(DIRECTIONS):
Your task is to reproduce exactly the lines that run from the beginning of the data through the line where "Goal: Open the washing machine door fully" appears.

(SOURCE DATA):
■ ■ ■

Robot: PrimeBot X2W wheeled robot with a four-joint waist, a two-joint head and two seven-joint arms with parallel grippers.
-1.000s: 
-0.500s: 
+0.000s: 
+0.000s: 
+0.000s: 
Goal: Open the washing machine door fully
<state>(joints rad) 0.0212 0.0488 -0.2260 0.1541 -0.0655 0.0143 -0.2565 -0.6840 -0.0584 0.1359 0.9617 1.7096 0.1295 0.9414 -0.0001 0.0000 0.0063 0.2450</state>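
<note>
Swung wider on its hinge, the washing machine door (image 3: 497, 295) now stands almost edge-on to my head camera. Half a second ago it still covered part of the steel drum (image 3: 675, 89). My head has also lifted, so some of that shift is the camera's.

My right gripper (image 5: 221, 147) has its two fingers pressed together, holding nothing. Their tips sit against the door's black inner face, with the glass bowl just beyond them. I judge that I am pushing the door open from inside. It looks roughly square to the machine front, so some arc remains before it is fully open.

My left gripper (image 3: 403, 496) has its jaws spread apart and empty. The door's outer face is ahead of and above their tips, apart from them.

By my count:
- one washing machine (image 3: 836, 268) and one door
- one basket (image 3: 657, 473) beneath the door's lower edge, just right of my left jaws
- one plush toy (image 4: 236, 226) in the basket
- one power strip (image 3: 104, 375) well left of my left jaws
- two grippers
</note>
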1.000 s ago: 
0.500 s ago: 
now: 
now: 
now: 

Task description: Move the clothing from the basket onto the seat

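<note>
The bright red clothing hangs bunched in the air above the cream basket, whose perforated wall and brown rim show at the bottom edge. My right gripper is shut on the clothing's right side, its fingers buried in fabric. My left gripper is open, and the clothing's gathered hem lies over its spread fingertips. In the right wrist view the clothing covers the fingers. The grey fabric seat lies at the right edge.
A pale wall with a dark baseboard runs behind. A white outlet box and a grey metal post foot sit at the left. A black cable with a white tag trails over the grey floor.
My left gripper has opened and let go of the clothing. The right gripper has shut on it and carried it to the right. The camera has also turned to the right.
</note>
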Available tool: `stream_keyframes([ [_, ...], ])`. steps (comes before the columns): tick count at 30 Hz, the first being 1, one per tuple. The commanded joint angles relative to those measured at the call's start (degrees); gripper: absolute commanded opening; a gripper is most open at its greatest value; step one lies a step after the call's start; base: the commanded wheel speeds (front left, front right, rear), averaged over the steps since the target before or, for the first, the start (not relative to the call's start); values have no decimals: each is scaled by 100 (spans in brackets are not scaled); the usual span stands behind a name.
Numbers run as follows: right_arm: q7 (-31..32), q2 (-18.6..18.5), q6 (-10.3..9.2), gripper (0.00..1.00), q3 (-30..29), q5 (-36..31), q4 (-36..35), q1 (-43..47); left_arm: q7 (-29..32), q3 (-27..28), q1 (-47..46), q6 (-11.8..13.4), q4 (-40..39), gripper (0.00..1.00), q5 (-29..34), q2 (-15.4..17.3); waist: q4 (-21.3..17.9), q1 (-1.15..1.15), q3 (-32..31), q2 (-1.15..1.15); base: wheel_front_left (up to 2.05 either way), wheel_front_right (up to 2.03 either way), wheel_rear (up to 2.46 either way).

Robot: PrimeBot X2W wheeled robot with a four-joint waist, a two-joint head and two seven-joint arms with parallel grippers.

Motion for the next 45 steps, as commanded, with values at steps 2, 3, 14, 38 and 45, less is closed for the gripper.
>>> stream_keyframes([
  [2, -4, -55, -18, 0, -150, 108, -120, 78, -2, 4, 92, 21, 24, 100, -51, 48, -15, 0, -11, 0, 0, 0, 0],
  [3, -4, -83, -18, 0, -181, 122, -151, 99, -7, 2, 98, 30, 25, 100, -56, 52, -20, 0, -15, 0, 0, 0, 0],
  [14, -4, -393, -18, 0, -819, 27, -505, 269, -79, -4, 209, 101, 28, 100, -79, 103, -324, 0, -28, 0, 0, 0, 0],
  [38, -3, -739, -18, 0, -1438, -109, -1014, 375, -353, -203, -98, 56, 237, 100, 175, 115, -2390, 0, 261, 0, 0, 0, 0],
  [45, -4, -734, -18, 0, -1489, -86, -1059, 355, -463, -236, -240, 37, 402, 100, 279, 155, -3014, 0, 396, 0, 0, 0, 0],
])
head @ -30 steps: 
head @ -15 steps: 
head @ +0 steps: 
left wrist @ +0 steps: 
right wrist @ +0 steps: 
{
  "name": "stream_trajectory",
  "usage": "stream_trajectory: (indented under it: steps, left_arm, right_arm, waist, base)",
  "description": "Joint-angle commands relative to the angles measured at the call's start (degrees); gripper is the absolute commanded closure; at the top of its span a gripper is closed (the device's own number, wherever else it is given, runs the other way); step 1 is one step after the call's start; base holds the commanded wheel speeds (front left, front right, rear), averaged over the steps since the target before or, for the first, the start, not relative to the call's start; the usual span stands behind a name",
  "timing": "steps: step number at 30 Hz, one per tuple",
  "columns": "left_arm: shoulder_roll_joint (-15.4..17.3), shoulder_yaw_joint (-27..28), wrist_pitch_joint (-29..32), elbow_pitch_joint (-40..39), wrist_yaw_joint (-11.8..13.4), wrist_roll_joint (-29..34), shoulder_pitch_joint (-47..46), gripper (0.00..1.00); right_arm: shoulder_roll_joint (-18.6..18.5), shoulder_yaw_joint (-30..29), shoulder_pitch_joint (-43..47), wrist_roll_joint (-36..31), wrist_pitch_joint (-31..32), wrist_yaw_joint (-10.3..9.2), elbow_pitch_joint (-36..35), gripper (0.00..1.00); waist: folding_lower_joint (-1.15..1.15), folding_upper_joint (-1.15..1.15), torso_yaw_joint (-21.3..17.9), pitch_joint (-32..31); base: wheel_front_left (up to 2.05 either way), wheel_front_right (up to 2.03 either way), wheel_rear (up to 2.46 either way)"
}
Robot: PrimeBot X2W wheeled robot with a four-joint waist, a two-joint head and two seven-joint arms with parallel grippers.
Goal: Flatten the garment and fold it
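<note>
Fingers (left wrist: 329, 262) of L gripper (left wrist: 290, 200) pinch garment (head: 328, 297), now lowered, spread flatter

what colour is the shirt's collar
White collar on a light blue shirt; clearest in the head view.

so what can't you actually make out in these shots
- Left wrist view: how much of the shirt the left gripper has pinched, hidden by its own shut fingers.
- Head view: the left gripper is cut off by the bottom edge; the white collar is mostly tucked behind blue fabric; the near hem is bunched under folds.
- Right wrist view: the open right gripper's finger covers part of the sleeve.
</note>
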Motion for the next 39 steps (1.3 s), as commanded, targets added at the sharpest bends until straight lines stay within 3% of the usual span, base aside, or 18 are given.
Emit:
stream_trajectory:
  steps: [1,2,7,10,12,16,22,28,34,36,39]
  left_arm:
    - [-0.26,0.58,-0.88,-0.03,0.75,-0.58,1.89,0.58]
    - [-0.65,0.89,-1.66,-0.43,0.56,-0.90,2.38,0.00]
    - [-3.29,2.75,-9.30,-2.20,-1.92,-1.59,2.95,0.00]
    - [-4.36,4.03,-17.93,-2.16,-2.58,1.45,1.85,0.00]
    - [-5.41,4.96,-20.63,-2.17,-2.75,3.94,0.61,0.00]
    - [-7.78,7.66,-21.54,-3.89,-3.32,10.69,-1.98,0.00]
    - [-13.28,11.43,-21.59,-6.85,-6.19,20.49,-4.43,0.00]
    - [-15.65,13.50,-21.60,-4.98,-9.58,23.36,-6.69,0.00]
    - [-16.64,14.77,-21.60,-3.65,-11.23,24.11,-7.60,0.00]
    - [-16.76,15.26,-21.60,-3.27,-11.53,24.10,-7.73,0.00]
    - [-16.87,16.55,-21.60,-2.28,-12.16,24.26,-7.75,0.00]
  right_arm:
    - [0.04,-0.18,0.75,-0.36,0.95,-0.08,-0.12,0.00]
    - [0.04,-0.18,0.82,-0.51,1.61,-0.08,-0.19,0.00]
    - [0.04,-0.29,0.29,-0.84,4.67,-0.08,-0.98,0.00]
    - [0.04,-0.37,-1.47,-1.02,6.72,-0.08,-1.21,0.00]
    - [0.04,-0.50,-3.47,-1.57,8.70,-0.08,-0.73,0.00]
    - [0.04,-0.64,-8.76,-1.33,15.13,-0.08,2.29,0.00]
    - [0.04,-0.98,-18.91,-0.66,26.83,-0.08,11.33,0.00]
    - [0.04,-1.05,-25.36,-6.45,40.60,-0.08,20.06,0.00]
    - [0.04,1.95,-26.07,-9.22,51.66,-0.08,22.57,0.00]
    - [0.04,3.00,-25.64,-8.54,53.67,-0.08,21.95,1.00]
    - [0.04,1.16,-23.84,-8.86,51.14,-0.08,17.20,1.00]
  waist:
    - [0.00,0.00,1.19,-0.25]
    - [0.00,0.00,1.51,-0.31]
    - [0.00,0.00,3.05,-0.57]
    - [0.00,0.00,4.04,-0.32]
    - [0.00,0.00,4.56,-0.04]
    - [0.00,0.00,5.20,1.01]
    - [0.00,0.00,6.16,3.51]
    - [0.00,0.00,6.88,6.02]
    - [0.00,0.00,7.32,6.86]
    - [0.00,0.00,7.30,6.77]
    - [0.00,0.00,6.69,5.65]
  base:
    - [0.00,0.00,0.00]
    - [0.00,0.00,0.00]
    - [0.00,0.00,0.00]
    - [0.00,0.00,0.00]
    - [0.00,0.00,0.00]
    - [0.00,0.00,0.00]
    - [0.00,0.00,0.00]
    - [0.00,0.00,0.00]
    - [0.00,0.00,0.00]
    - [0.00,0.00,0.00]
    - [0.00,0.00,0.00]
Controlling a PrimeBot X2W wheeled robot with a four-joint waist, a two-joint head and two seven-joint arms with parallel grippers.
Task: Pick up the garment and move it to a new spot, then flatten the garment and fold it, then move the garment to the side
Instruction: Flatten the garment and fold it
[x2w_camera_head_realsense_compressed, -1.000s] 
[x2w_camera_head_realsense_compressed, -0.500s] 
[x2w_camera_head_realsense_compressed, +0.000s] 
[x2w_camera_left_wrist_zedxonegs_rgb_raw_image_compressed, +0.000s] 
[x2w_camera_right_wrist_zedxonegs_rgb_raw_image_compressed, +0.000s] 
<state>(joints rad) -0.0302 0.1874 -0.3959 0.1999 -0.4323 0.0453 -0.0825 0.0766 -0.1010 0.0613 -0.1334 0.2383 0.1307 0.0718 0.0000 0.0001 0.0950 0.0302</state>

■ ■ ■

(PROBLEM SOLUTION):
Robot: PrimeBot X2W wheeled robot with a four-joint waist, a two-joint head and two seven-joint arms with parallel grippers.
-1.000s: 
-0.500s: 
+0.000s: 
+0.000s: 
+0.000s: 
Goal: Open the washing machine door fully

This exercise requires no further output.